RECORDS FOR THIS TASK:
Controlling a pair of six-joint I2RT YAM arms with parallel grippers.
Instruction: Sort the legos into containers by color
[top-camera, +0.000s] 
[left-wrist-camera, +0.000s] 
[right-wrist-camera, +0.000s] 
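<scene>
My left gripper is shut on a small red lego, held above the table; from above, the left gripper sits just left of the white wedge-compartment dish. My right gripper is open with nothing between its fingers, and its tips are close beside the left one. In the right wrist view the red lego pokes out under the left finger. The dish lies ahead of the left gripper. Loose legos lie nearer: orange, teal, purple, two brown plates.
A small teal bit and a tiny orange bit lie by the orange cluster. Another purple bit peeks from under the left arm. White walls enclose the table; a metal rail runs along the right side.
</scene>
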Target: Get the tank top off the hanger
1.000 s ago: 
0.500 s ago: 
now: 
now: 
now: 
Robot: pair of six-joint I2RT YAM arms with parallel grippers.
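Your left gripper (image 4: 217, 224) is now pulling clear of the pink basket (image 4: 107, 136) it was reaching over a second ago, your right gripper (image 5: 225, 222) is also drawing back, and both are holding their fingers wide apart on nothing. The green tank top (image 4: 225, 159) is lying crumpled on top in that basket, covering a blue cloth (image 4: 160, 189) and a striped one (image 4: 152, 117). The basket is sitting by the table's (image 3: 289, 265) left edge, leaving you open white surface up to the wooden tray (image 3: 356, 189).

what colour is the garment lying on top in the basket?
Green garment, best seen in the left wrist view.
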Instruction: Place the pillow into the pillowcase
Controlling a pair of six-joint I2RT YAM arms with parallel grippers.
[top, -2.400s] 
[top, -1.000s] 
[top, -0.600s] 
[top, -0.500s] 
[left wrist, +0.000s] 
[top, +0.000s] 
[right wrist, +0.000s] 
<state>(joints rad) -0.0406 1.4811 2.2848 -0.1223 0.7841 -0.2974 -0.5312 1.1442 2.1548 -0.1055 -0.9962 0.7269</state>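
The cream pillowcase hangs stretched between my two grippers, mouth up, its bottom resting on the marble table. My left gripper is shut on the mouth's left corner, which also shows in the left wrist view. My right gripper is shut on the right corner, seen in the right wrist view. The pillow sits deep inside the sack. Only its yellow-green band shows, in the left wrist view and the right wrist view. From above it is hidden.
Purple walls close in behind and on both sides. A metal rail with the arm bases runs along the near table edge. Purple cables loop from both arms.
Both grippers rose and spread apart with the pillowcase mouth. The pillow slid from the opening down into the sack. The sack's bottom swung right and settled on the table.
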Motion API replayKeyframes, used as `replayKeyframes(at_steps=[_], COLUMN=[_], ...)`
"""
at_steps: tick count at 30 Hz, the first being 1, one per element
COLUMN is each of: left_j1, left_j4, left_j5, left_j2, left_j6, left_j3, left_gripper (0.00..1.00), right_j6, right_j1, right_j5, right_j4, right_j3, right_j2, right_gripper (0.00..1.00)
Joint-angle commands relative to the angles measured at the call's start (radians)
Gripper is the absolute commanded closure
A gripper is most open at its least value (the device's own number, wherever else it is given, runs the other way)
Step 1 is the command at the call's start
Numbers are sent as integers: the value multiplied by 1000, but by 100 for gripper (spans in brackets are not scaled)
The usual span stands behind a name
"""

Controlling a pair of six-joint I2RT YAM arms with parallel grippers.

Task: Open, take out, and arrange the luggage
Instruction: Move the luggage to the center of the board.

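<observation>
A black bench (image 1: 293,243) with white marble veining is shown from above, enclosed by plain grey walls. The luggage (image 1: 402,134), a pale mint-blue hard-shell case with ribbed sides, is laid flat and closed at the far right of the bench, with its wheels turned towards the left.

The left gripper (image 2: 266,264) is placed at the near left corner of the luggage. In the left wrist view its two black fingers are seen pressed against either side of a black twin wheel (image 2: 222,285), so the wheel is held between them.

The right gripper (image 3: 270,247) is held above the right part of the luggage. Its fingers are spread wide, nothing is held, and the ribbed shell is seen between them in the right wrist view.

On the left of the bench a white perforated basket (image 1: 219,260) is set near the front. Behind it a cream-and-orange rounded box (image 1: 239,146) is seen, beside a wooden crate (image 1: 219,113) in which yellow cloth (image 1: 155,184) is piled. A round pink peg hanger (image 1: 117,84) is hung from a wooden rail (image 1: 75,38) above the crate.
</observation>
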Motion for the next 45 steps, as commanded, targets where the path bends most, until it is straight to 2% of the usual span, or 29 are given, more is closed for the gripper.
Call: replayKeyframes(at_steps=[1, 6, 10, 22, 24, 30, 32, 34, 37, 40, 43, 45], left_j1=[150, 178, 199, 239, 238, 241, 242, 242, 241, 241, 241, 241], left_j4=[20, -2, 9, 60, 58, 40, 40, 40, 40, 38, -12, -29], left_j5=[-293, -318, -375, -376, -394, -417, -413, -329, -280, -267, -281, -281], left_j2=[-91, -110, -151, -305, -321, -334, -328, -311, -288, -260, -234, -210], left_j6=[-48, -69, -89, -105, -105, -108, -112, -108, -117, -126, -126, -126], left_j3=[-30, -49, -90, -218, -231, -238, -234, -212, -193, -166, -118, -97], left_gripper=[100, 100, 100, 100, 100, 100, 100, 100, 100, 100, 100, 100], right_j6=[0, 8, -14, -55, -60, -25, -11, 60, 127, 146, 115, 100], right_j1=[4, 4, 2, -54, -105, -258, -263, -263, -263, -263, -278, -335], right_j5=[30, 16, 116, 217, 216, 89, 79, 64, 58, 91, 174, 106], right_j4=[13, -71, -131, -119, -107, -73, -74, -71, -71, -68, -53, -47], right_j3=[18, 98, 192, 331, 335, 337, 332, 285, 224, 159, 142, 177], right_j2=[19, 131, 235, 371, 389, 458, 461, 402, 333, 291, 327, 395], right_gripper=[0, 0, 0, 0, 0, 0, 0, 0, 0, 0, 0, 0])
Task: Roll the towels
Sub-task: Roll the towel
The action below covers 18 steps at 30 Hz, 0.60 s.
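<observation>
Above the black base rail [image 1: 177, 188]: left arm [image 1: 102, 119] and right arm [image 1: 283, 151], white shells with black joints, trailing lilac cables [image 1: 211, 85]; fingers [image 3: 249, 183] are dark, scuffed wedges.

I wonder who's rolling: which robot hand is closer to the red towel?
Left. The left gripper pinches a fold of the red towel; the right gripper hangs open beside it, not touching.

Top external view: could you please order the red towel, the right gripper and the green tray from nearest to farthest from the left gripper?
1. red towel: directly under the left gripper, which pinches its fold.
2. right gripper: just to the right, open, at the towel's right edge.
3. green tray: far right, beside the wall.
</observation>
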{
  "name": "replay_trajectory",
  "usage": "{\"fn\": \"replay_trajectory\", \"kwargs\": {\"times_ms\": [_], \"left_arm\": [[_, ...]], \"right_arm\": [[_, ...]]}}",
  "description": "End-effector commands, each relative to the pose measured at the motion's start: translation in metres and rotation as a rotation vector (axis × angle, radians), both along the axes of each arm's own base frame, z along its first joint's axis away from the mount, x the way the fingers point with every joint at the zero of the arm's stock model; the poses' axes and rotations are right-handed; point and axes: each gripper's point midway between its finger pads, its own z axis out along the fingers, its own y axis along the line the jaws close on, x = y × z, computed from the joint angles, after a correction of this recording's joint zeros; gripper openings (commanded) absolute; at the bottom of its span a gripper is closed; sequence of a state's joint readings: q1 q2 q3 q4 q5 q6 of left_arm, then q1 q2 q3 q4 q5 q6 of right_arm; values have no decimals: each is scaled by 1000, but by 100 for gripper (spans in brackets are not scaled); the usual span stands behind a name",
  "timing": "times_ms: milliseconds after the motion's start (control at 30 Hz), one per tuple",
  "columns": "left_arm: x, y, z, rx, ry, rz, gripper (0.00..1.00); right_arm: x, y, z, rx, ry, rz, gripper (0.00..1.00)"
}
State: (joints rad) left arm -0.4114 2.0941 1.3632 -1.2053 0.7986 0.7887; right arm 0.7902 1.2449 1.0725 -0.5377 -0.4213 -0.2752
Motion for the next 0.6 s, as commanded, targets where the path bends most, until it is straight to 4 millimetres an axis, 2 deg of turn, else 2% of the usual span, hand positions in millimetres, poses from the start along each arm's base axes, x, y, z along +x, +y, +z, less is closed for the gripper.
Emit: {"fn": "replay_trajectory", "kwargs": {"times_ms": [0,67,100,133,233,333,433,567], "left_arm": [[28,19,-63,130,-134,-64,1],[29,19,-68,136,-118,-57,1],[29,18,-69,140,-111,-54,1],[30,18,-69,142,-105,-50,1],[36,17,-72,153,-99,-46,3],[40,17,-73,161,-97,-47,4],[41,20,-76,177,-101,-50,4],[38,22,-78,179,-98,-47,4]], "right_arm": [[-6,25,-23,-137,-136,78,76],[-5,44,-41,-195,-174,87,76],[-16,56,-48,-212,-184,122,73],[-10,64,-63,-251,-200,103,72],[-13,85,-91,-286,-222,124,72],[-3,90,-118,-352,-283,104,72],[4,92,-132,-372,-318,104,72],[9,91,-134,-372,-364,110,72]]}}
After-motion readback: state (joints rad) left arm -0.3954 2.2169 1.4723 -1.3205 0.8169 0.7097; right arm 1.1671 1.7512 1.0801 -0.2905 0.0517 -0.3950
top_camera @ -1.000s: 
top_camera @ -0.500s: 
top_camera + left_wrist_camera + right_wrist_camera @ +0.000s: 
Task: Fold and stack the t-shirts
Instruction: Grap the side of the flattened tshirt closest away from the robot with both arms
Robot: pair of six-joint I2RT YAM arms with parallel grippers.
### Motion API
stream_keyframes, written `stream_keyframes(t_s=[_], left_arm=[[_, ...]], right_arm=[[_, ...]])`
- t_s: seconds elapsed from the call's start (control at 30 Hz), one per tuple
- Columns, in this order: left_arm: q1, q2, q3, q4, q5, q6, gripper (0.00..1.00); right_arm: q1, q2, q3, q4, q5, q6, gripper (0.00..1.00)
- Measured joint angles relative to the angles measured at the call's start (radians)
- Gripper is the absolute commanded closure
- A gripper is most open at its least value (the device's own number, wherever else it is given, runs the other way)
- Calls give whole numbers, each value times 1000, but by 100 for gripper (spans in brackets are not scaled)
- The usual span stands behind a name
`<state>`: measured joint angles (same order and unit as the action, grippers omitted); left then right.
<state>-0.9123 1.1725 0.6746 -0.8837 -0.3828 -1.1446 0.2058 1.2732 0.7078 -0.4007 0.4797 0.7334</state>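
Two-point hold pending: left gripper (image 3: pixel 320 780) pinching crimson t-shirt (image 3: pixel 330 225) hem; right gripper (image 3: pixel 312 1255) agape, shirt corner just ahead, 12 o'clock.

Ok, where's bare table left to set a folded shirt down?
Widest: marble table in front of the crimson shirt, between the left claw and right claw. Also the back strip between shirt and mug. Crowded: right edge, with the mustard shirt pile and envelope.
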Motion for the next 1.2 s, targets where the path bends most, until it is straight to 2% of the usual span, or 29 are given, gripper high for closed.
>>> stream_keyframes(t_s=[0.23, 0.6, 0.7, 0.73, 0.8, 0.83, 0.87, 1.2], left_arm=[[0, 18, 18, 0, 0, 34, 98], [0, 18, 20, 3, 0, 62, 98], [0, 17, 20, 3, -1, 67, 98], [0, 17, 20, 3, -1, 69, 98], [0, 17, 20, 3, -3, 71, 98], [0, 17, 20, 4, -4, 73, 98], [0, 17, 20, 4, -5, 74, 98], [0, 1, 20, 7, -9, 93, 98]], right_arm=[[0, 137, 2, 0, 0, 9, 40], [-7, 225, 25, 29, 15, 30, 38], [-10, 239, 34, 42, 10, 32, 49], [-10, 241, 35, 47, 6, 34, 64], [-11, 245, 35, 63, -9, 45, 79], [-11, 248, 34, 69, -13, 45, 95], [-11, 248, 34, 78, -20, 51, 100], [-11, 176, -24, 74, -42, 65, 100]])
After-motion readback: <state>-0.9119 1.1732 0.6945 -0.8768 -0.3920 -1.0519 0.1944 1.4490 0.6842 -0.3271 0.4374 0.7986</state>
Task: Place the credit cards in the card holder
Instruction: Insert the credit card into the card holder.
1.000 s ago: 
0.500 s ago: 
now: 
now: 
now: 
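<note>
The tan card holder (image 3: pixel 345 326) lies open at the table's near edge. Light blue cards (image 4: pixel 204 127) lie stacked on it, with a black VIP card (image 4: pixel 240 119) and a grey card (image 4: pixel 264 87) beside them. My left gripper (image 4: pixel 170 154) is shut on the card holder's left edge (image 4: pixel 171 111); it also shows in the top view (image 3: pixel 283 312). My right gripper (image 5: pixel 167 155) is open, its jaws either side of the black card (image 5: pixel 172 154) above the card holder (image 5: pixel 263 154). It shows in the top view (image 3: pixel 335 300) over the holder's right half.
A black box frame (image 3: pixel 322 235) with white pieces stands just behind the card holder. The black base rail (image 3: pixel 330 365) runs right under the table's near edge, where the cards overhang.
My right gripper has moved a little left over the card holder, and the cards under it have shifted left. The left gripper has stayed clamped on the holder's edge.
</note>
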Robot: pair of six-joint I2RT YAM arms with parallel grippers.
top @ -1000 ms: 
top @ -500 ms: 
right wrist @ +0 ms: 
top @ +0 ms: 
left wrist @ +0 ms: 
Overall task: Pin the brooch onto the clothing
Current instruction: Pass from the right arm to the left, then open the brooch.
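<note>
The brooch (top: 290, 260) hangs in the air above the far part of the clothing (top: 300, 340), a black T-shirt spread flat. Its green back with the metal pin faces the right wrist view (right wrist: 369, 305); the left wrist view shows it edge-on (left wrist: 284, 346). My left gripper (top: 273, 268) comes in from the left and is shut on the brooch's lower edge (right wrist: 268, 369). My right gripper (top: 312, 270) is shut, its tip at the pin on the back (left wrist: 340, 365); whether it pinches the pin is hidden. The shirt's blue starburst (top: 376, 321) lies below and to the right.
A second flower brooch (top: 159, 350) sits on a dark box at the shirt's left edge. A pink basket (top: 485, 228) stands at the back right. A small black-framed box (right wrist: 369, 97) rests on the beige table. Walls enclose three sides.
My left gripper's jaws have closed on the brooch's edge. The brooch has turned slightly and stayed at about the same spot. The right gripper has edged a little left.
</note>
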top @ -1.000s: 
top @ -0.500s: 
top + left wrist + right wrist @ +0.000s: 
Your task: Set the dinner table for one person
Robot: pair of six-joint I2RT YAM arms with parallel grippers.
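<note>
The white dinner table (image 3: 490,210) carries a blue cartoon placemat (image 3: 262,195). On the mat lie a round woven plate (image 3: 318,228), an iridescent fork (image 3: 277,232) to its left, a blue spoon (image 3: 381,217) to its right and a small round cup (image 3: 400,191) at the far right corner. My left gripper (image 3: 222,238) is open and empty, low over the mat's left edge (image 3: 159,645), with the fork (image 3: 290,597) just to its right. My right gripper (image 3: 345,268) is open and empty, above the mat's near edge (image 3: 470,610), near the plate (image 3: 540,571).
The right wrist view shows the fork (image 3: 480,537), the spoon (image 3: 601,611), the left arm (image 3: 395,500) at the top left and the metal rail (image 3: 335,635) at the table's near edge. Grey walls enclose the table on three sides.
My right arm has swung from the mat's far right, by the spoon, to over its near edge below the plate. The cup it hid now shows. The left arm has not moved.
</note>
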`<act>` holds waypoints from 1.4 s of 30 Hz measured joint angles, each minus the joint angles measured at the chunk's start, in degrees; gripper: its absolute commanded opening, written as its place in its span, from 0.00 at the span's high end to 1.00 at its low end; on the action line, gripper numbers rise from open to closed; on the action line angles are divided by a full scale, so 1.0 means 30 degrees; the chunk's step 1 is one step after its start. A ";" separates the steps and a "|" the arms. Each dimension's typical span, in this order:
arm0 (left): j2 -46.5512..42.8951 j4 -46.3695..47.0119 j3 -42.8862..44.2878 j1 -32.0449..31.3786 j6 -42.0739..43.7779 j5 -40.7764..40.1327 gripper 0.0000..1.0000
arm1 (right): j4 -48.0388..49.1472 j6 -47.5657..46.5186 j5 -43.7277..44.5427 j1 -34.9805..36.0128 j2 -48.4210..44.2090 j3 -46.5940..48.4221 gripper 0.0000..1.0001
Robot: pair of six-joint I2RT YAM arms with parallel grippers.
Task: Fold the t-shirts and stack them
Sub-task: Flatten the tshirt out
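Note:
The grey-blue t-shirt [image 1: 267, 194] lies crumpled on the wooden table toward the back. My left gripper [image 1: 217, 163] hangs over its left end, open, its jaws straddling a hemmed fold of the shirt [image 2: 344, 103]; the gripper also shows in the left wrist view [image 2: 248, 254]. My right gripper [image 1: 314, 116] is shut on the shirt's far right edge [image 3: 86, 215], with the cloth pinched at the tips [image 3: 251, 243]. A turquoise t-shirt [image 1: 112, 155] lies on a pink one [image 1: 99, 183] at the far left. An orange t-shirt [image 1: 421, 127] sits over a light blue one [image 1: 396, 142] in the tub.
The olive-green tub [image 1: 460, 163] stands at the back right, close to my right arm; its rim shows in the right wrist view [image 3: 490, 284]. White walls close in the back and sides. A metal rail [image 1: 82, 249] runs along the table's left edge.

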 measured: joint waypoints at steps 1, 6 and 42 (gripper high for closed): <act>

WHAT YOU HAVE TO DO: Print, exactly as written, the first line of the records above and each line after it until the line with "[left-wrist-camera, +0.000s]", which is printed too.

RESULT FOR THIS TASK:
Controlling a pair of six-joint I2RT YAM arms with parallel grippers.
Instruction: Sort the legos into containers by color
[top-camera, +0.000s] 
[left-wrist-camera, +0.000s] 

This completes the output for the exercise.